Abdurrahman Dilipak

Abdurrahman Dilipak

Deist mi, putperest mi?

Ramazan yazılarına devam..

Gençler “Deist oluyor” diyoruz da, bunların çoğu Deizm ne onu bilmez.

Çiller kuşburnu içince niye memlekette kuşburnu çayı moda oldu ise, gençler aynı şekilde akıntıya kapılıp, şekilde Deist olduğunu sanıyor.

O bir marka, moda bir akım o kadar. Çoğu farkında değil ama, bunların çoğu “Ateist” de değil, Agnostik. Bir insan bilmediği bir şeyi nasıl reddeder ki! Zaten önce var olan bir şeyi kabul etmemiş oluyorsunuz. Şeytan Allah’la konuşuyor,
ama O’nu reddediyor, kendi nefsini PUT
ediniyor. İnkar yanında kibrin sebeb olduğu bir isyan ve nefse tapınma olayı var. Şeytan aynı zamanda kendi nefsinin de şeytanı oluyor. Nefsi aklını esir alıyor.

Sonuçta müşrik bir topluma doğru ciddi bir tereddi var. Kendi nefsini, nefsinin heva ve heveslerini politik liderlerinin, örgütlerinin, şeyhlerinin, din büyüklerinin, nefsini İlah ve Rab edinen kalabalıkları görüyoruz.

Şaka değil, bu kalabalıklar, o kişilerden “Kaderlerini değiştirmesini” istiyorlar. Zaten onlar da “Kaderinizi değiştireceğiz” diyorlar. Onlardan medet umuyorlar.

Onlar olmazsa kurtulamayacaklarını düşünüyorlar. Rızıklarını onlardan istiyorlar ve ecelleri konusunda onlardan “uzun ömür” talep ediyorlar. Allah’a aid olan şeyleri doğrudan onlardan isteyenler de var, onların Allah’tan bunların yetkisini alıp kendilerine bağışlamasını isteyenler de..

Bunlar o birileri için aynı zamanda bir koruyucu (Hafız). Allah’ın birçok sıfatını onlardan istiyorlar. Evet evet “Yalnız onlara sığınıyor ve yalnız onlardan yardım istiyorlar”.. Dahası onların gösterdiği yolda, gösterdiği hedefe doğru yürüme sözü veriyorlar. “Allah benim ömrümden alsın sana versin” diyorlar. Bu akıl, Menderes’e çocuğunu meydanda kurban etmek isteyenlerin akılsız aklıdır.

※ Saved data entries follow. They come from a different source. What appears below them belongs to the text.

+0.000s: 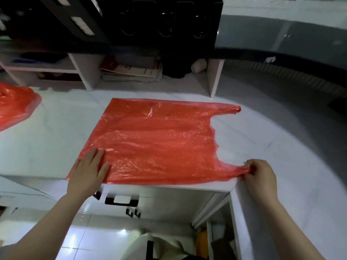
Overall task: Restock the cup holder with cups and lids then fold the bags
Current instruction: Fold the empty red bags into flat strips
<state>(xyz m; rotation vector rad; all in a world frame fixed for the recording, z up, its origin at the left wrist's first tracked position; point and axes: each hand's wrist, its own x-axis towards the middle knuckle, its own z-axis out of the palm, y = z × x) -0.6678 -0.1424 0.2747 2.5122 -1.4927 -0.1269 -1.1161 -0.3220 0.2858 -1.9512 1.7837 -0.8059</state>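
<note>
Red bag lies spread flat on the white counter, its near edge at the counter's front edge. Left hand presses the bag's near left corner with straight fingers. Right hand pinches the near handle, fingers curled round it. Second red bag lies at far left.

A red plastic bag, thin and translucent, was spread flat on the white counter, its closed bottom turned left and its two handles turned right. The far handle was laid loose; the near one was bunched at the counter's front edge. A second red bag was seen crumpled at far left.
</note>
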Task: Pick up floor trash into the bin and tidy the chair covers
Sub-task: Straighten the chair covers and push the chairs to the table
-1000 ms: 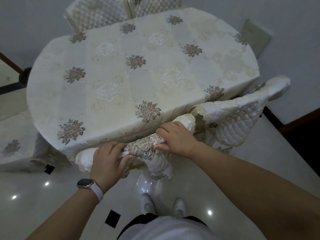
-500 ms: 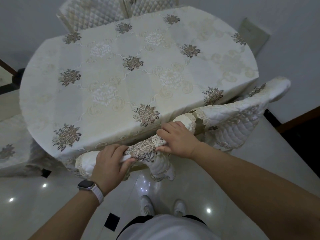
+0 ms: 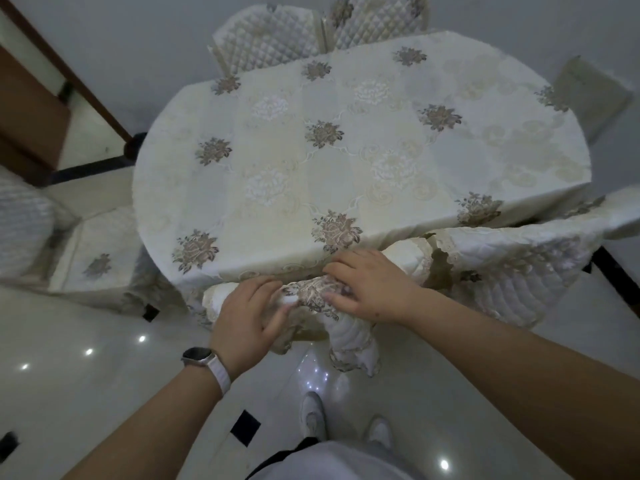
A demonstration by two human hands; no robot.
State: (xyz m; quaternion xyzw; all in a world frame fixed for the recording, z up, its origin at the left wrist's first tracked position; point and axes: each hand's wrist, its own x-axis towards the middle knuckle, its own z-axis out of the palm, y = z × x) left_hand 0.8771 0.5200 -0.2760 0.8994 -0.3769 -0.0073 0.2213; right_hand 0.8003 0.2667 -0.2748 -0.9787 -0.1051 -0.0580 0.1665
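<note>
The cover sits bunched on the top of the near chair back, touching the tablecloth edge. One flap hangs low at the front. If the hands pull unevenly, I think the cover can slip to one side. The right fingers could also catch the tablecloth and drag it.

The right hand lies flat on the cover, fingers straight and a little spread. The left hand lies over the roll with its thumb at the front. Whether it pinches the cloth, I cannot tell.
</note>
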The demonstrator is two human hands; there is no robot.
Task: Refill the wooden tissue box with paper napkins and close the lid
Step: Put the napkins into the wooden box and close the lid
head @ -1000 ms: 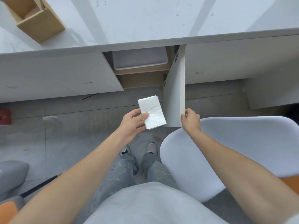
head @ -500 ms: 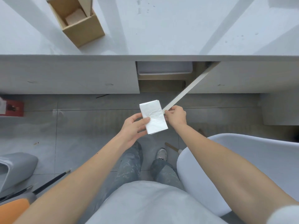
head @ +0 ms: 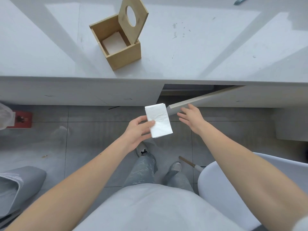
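Note:
The wooden tissue box (head: pixel 124 55) stands on the white counter (head: pixel 200 52), its lid (head: pixel 133 19) with an oval hole tipped up at the back. A few white napkins (head: pixel 115 42) lie low inside it. My left hand (head: pixel 136 132) grips a white stack of paper napkins (head: pixel 159 120) below the counter edge, over the floor. My right hand (head: pixel 191 117) is spread open, fingers apart, just beside the edge of the white cabinet door (head: pixel 200 100), holding nothing.
The cabinet door stands partly ajar under the counter. A white chair (head: pixel 233 189) is at my right, a grey seat (head: pixel 18 185) at lower left. A red object (head: pixel 20 120) sits on the tiled floor at left. My legs and shoes are below.
My right hand has let go of the cabinet door, which has swung nearly shut. The view has lifted, bringing the tissue box fully into sight. The napkin stack stays in my left hand.

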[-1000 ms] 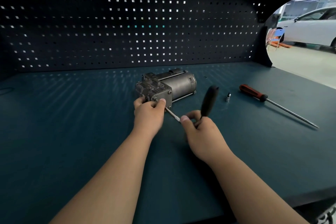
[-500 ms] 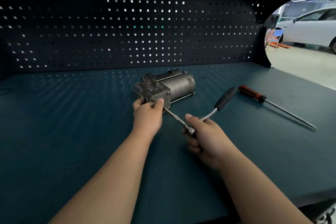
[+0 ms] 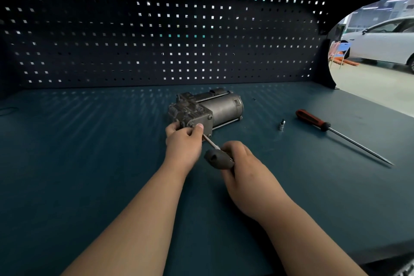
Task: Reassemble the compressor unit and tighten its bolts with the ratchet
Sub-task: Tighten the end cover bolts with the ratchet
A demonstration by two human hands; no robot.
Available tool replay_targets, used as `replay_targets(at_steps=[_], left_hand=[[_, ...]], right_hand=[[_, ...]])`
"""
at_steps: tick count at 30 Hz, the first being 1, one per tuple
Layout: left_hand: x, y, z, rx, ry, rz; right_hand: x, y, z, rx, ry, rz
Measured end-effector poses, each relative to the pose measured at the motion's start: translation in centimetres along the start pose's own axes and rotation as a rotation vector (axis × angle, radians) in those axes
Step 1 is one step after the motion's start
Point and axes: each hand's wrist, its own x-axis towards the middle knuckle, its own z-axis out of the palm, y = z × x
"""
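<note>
While gripped — ratchet on compressor

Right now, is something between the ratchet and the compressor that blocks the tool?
Nothing visible blocks it. The ratchet in the right hand reaches the compressor by its thin shaft, beside the left hand holding the unit. The loose socket and screwdriver lie apart to the right.

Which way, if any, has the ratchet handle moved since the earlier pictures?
Yes. The ratchet handle has swung from pointing toward the red screwdriver round to the near side, toward the person, gripped by the right hand.
</note>
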Motion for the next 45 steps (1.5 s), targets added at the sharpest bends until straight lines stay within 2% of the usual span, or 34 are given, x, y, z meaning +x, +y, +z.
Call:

Oysa Allah yolunda can feda, aynı zamanda kadere, rızga ve ecele imanın aydınlığında ölümsüzlüğe doğru bir yürüyüşü ifade eder. Allah’ın muradını gerçekleştirmede kimsenin yardımına, canına ihtiyacı yoktur.

Allah o “rıza” yürüyüşünde dini uğruna feda hazır olduğunuz şeyi bereketlendirir. Şehidlik, şahidliğin ve ölümsüzlüğün ifadesidir.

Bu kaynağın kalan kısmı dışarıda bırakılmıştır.